Para o governador, o caso mostra que os protocolos de patrulhamento do Exército precisam ser modificados. “Esses jovens conscritos não têm a experiência que têm nossos policiais militares. Precisa, evidentemente, essa adequação para que não tenhamos mais esse tipo de erro”, disse, completando que o trabalho de dizer o que é suspeito ou não é função da polícia.

O assassinato

Nove militares são acusados de efetuar vários disparos, na tarde de domingo (7) contra um carro onde estava uma família. O motorista Evaldo dos Santos Rosa, um músico de 51 anos, morreu no local. O sogro dele, Sérgio Araújo, que estava no banco do carona, ficou ferido com tiros nas costas e nos glúteos. A mulher de Evaldo e seu filho, que estavam no banco traseiro, não ficaram feridos. Um pedestre, que tentou ajudar a família, também ficou ferido.

Inicialmente, os militares disseram que foram atacados por criminosos e que responderam à agressão. De acordo com a versão dos militares que estavam no local, Evaldo e Sérgio eram criminosos.

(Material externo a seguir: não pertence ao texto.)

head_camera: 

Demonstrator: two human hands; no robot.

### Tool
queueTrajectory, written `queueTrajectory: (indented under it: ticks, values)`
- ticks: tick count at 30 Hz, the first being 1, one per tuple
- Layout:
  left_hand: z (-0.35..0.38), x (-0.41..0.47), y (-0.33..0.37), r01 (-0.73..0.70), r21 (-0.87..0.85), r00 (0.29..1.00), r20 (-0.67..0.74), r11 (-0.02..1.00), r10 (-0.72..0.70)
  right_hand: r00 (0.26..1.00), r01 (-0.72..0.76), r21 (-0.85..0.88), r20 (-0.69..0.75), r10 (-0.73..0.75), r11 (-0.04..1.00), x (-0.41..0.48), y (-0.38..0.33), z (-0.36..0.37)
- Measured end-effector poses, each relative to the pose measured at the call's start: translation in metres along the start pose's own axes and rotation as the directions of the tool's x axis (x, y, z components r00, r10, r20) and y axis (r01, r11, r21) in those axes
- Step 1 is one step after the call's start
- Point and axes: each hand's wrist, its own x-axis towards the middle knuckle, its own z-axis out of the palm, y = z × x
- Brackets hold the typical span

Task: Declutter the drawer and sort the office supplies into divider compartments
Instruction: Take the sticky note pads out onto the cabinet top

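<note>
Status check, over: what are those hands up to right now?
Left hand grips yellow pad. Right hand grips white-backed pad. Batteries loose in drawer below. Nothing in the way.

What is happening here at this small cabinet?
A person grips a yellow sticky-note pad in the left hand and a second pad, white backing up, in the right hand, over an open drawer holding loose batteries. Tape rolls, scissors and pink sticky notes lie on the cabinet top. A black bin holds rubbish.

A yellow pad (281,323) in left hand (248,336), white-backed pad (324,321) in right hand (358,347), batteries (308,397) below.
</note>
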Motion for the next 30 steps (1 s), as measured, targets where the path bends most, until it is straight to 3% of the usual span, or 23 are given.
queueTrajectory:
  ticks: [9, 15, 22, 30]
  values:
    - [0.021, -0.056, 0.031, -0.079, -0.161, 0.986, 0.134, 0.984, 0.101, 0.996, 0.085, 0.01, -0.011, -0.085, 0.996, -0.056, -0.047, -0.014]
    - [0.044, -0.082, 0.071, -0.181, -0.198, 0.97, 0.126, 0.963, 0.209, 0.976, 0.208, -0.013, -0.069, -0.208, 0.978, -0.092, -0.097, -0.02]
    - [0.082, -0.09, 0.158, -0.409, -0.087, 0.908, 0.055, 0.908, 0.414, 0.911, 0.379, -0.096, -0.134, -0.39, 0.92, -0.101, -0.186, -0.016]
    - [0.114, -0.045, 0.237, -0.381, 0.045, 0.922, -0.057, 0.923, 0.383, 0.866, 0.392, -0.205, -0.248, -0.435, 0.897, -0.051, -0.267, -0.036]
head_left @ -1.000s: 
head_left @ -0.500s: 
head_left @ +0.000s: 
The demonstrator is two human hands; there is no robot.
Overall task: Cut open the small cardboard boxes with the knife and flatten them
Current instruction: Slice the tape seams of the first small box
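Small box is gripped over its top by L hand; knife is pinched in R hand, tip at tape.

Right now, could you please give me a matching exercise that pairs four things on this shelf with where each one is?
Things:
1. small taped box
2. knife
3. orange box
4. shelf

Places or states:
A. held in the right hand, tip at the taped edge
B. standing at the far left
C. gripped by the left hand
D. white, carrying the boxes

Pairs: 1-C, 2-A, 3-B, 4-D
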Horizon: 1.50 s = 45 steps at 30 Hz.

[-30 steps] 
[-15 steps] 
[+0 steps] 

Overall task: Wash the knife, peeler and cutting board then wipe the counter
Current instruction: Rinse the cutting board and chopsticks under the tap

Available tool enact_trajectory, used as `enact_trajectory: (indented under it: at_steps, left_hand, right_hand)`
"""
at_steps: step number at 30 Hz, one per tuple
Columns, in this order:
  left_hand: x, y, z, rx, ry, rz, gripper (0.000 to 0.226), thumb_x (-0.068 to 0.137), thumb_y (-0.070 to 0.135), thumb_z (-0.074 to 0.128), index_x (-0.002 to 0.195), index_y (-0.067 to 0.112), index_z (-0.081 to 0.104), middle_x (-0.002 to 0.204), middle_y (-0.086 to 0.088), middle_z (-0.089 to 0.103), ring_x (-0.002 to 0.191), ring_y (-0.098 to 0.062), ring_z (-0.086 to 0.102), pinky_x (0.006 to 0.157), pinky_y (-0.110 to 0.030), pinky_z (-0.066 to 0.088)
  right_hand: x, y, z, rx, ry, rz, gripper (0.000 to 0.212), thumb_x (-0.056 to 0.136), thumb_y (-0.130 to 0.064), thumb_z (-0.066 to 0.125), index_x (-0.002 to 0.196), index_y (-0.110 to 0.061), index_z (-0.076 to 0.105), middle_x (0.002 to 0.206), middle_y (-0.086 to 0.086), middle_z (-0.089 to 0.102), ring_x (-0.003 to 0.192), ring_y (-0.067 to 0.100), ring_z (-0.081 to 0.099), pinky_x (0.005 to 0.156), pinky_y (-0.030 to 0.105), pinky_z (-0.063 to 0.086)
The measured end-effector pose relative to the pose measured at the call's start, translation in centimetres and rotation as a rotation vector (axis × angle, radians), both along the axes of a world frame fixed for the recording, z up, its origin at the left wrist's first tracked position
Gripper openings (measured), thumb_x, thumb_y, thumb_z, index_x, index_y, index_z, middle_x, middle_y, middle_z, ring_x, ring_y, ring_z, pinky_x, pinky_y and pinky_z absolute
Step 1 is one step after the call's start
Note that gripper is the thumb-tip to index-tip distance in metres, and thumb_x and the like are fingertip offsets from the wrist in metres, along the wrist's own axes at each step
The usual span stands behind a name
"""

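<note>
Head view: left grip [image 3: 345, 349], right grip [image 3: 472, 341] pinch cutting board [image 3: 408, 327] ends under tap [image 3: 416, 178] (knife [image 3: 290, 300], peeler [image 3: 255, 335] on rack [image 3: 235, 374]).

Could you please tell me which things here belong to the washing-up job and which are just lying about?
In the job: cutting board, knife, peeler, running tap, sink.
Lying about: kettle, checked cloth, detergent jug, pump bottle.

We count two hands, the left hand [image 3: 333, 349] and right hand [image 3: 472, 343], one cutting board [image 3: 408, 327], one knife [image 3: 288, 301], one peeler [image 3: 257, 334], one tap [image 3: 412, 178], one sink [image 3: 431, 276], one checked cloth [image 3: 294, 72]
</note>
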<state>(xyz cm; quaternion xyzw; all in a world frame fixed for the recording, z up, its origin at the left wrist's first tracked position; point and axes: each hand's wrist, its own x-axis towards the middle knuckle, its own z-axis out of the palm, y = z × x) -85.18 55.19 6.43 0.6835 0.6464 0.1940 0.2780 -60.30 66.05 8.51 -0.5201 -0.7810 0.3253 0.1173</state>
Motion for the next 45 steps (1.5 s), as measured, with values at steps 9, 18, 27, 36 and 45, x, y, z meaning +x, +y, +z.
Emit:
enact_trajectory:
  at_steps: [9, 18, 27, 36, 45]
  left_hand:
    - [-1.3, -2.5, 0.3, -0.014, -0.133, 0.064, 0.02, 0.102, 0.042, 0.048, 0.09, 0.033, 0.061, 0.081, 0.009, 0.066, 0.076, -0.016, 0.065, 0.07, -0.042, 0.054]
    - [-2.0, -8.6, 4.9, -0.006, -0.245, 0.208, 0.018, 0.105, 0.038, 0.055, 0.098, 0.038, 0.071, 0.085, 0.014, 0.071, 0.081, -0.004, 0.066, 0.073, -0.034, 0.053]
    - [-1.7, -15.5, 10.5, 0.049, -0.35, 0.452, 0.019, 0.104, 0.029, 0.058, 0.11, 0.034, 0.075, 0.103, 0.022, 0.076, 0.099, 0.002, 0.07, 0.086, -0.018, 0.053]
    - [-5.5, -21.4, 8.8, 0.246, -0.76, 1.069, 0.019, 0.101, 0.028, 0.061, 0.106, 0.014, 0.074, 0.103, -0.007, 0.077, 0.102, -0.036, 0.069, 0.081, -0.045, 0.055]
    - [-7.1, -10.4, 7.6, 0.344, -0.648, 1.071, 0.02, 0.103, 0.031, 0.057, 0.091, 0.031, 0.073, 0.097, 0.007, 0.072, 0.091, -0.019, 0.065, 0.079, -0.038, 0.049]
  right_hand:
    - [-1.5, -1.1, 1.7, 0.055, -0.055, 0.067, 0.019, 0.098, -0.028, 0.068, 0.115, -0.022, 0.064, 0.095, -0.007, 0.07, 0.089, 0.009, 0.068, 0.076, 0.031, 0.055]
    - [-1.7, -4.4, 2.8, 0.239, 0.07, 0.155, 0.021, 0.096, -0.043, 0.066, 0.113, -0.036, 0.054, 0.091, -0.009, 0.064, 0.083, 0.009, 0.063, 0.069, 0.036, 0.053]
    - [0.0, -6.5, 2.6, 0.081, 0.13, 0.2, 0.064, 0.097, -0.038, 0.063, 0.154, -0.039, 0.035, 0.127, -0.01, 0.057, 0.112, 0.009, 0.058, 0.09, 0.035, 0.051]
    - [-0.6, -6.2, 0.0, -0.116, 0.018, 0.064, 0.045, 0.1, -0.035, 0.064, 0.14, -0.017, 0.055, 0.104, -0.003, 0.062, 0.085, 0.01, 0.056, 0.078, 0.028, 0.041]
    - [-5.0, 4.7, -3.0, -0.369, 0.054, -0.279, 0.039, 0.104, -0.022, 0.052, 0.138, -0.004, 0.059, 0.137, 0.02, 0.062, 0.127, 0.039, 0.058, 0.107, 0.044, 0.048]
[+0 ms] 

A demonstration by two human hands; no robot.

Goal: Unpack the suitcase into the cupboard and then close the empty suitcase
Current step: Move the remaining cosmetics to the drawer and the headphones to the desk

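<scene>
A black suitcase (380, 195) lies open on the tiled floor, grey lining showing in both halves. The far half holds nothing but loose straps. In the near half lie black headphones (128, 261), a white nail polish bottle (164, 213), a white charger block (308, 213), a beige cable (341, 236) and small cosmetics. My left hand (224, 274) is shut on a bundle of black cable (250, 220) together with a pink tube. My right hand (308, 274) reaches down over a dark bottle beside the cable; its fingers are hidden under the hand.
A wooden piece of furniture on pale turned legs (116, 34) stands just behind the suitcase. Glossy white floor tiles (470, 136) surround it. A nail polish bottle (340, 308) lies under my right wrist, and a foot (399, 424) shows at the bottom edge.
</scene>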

Ao fazer a perícia no local, a Polícia Civil descobriu que as vítimas não eram criminosos e não estavam armados. No dia seguinte, o Exército decretou a prisão em flagrante de dez dos 12 militares que estavam na guarnição envolvida no episódio, ao verificar inconsistências nas versões do fato.

Nesta quarta-feira (10), a Justiça Militar decretou a prisão preventiva de nove desses dez militares. Segundo Witzel, ele só decidiu se pronunciar agora porque, com a prisão preventiva, já há, de acordo com o governador, indícios suficientes de autoria do crime.